= DIRECTIONS =
Only the lines below starting at the one that contains "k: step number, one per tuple" and ending at the one that contains "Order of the" are to be reproduced, exactly and with both ends kept.

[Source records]

--- START ---

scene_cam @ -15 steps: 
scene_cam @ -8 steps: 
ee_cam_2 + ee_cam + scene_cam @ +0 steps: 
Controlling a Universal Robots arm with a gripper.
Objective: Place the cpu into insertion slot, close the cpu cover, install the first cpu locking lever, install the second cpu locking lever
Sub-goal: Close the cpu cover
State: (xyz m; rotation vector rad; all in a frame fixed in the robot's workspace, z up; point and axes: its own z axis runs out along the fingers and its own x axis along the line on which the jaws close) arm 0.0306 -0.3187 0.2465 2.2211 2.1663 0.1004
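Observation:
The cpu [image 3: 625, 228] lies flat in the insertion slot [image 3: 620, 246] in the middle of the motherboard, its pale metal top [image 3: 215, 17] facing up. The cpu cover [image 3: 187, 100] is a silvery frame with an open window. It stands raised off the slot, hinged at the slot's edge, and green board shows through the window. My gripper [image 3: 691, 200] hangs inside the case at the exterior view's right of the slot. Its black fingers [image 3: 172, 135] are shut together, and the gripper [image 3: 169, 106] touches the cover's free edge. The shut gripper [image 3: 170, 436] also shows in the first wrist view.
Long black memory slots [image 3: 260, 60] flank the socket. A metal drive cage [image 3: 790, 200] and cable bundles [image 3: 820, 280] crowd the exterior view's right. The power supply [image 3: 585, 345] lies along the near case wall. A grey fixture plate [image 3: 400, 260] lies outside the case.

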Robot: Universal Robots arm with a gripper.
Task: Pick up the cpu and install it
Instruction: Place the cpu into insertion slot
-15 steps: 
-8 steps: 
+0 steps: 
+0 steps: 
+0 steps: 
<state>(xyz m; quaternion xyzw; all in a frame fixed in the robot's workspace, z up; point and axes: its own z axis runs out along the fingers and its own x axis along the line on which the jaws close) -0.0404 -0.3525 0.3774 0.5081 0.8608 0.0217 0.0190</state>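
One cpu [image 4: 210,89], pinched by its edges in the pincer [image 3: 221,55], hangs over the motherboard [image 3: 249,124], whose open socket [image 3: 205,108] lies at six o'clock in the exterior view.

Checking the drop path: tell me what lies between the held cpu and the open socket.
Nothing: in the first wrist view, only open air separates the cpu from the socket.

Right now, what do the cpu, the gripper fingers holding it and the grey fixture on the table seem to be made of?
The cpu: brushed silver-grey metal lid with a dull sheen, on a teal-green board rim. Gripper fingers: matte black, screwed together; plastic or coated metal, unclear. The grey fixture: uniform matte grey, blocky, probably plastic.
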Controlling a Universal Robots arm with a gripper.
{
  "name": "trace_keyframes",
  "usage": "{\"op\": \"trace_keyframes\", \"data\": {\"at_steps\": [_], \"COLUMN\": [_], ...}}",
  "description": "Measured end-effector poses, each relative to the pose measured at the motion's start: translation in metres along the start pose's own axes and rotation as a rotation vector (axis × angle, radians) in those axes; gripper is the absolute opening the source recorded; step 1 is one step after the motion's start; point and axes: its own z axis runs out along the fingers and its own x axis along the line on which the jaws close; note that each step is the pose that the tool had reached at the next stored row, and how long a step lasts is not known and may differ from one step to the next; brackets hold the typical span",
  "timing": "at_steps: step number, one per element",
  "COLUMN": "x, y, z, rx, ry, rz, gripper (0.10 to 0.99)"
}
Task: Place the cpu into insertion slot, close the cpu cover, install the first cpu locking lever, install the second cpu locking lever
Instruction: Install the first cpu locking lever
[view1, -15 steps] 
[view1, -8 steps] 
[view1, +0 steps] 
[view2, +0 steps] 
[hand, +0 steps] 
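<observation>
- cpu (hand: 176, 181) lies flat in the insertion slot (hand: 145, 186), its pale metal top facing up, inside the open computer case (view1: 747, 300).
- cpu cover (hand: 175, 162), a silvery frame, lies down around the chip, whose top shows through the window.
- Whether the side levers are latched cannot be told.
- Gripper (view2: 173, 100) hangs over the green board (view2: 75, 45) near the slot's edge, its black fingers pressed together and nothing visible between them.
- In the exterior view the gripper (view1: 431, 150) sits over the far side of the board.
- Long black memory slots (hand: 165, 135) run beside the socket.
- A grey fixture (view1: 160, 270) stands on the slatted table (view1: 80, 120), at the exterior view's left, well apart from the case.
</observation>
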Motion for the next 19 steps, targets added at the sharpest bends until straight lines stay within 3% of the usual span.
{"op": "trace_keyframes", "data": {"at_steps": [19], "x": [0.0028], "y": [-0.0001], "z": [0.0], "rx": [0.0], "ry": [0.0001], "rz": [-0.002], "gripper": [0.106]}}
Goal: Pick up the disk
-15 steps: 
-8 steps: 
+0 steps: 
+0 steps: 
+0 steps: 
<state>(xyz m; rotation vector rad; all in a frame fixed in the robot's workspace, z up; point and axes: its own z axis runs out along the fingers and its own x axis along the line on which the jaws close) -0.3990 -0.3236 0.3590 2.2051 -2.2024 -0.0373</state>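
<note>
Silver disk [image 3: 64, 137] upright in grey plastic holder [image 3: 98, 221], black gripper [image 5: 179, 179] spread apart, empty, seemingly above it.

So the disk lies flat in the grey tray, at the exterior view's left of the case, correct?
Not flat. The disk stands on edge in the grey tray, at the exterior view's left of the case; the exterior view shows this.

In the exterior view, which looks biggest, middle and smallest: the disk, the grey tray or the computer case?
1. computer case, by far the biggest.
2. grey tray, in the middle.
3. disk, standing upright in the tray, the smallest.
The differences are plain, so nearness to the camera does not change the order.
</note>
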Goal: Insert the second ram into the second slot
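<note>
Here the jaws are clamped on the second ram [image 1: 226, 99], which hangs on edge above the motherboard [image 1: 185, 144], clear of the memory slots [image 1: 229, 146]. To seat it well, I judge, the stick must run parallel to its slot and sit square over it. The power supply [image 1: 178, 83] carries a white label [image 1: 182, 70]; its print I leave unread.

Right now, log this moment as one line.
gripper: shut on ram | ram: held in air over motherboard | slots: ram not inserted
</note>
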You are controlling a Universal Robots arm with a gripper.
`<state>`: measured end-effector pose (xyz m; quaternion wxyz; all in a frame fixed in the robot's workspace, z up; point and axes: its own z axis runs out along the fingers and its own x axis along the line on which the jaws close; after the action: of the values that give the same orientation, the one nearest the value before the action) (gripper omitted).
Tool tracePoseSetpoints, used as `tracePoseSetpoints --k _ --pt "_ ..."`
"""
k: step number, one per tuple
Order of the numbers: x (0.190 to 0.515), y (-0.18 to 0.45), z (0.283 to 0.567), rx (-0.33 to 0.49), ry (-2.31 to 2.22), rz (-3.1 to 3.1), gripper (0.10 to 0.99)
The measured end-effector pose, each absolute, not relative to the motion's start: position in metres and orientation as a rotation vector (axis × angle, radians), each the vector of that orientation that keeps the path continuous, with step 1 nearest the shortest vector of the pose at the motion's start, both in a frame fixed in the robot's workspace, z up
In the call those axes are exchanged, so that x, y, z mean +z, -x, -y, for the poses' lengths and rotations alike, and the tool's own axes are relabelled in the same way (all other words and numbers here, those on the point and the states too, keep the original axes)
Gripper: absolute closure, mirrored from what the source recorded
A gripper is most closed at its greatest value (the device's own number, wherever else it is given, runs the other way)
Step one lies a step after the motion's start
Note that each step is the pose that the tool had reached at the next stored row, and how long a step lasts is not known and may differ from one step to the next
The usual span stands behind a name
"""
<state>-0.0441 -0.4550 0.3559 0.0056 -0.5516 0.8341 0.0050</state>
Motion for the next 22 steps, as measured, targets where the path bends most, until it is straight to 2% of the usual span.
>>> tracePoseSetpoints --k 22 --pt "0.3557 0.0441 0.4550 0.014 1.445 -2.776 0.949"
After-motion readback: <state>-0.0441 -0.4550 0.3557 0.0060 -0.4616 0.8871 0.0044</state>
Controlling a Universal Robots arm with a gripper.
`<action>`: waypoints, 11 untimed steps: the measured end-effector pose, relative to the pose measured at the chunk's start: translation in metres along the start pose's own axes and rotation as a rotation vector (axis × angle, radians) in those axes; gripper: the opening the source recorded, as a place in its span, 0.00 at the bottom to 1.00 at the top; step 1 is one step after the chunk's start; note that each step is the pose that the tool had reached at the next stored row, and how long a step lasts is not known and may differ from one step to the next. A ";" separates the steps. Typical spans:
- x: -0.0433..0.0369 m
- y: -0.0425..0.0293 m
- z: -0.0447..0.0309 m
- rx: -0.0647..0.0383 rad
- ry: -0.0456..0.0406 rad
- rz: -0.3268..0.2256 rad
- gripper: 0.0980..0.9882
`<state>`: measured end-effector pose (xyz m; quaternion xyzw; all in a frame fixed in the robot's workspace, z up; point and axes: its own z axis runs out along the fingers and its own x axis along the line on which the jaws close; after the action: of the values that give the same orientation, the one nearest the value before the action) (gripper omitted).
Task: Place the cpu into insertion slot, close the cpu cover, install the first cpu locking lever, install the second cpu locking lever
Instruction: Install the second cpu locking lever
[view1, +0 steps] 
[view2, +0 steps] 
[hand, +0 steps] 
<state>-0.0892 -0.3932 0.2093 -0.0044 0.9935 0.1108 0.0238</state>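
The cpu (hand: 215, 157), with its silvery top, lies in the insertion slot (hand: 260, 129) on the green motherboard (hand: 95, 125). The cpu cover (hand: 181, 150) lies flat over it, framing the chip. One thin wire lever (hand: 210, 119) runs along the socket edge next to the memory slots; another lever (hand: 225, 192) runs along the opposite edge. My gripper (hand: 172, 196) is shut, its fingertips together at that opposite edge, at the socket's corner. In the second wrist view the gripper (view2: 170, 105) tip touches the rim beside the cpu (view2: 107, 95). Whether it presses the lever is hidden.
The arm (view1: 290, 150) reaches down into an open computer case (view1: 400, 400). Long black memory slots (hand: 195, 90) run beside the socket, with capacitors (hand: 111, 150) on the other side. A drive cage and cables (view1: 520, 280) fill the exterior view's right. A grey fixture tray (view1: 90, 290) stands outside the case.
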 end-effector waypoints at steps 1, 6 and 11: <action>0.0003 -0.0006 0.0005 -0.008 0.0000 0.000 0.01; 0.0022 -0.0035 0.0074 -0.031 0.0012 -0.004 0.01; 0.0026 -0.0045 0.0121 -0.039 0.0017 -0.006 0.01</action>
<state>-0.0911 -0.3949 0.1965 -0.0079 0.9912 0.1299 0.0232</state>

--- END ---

= TASK RESULT =
k: step number, one per tuple
Order of the numbers: x (0.190 to 0.515), y (-0.18 to 0.45), z (0.283 to 0.567), rx (-0.33 to 0.49), ry (-2.31 to 2.22), rz (-3.1 to 3.1), gripper (0.10 to 0.99)

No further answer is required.